### Records supplied

☆ ☆ ☆ ☆

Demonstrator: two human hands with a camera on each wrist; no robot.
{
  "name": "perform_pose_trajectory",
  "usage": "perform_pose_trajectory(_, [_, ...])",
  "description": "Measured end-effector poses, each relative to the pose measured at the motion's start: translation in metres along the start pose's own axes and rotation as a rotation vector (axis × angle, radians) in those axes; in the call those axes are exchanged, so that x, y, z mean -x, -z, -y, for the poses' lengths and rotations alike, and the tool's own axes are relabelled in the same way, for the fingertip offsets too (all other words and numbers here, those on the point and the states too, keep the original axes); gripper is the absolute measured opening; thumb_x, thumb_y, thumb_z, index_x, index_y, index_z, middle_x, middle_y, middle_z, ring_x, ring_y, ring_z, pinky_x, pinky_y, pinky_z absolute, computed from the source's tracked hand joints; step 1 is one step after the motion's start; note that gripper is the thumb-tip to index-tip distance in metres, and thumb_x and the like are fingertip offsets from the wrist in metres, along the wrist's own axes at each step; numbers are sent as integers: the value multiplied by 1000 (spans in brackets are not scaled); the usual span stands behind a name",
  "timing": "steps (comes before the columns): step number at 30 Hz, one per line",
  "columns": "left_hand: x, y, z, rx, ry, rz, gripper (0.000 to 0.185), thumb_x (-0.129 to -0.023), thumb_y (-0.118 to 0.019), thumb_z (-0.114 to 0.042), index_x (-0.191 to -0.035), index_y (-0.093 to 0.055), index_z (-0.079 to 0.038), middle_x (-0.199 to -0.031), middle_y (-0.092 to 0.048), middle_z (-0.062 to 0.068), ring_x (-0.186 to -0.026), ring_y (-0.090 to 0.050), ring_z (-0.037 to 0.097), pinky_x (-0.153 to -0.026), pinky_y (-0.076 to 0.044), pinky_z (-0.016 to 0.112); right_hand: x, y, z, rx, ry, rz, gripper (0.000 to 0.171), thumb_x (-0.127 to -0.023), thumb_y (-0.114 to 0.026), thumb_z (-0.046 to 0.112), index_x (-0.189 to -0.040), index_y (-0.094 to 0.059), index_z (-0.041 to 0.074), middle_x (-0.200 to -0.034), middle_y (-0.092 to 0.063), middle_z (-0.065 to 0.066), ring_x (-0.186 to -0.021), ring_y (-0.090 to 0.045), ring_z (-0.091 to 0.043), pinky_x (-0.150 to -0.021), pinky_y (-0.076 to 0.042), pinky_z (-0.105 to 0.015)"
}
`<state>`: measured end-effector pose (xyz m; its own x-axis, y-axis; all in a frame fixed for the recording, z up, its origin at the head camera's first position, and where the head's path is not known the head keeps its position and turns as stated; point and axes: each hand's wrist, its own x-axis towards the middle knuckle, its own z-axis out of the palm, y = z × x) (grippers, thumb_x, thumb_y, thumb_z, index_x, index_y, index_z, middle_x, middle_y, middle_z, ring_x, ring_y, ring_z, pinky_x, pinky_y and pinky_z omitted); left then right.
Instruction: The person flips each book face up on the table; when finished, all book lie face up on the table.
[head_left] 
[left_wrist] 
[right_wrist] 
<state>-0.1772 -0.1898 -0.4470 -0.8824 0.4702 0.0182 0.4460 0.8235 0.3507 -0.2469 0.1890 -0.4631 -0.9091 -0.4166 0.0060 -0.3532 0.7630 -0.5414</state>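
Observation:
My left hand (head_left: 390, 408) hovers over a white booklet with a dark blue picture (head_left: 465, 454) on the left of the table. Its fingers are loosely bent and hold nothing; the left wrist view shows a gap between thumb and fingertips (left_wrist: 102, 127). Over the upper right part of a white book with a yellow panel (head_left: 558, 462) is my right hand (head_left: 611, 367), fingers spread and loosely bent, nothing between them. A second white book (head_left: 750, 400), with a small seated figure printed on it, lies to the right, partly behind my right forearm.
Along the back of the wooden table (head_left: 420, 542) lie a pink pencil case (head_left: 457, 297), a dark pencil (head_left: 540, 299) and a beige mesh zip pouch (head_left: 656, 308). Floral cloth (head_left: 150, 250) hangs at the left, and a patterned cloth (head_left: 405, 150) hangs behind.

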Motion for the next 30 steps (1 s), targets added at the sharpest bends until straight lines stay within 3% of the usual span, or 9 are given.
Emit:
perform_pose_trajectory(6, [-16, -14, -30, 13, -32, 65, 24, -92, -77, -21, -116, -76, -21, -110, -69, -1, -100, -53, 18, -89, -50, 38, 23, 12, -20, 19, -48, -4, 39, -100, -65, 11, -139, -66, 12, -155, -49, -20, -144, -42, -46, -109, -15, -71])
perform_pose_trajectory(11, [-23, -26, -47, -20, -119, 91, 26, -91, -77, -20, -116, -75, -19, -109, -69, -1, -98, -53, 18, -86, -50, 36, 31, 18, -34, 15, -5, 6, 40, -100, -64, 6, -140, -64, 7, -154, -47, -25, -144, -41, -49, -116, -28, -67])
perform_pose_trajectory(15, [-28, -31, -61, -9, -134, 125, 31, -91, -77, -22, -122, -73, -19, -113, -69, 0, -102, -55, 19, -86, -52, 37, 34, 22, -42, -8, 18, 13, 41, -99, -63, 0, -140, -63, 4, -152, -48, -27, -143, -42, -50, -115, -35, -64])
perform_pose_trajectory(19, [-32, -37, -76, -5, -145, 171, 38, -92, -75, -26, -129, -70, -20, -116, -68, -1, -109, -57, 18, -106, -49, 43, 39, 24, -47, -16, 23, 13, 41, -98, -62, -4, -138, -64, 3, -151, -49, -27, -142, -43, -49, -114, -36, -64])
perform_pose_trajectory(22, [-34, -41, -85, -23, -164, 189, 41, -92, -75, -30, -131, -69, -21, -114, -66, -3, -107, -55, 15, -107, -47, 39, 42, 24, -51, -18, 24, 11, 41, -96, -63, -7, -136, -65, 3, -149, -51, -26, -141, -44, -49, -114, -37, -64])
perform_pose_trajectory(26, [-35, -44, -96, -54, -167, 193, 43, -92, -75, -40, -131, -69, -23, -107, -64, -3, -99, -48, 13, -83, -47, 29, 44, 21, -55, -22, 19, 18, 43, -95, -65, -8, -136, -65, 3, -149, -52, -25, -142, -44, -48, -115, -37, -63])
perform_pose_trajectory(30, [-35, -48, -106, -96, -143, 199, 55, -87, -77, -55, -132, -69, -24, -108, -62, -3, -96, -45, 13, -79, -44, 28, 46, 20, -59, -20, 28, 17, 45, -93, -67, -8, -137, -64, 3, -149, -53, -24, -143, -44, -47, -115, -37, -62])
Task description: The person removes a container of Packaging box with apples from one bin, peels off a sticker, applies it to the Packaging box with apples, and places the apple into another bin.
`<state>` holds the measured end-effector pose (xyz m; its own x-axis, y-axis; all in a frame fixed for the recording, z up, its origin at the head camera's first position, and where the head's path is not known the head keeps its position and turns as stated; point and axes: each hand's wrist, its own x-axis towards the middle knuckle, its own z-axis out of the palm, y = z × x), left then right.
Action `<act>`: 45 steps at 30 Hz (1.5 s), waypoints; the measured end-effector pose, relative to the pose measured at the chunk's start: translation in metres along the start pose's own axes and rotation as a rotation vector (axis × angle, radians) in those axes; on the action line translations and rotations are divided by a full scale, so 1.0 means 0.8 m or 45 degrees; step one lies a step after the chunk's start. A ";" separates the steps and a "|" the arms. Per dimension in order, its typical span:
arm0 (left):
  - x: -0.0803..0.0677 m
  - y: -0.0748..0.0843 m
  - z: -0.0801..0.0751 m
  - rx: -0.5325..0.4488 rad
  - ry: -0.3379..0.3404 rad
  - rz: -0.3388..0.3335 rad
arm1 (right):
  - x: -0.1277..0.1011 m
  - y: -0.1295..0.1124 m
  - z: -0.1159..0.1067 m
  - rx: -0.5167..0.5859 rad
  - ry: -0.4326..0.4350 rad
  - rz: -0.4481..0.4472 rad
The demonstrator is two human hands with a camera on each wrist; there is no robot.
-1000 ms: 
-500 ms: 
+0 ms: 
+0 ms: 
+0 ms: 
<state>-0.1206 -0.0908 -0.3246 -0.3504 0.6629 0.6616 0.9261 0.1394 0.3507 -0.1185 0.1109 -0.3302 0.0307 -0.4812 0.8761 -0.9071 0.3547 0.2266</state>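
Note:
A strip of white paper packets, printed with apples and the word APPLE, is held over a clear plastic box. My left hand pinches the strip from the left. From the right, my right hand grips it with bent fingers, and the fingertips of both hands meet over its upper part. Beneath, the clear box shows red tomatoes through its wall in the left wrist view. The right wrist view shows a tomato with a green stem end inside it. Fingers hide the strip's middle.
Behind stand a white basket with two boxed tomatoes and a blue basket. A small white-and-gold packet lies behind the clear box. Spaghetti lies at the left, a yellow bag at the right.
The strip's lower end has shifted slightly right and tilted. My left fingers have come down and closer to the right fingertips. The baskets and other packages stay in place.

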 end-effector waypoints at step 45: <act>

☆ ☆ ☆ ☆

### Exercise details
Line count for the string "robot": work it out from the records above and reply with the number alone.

### Exercise output
2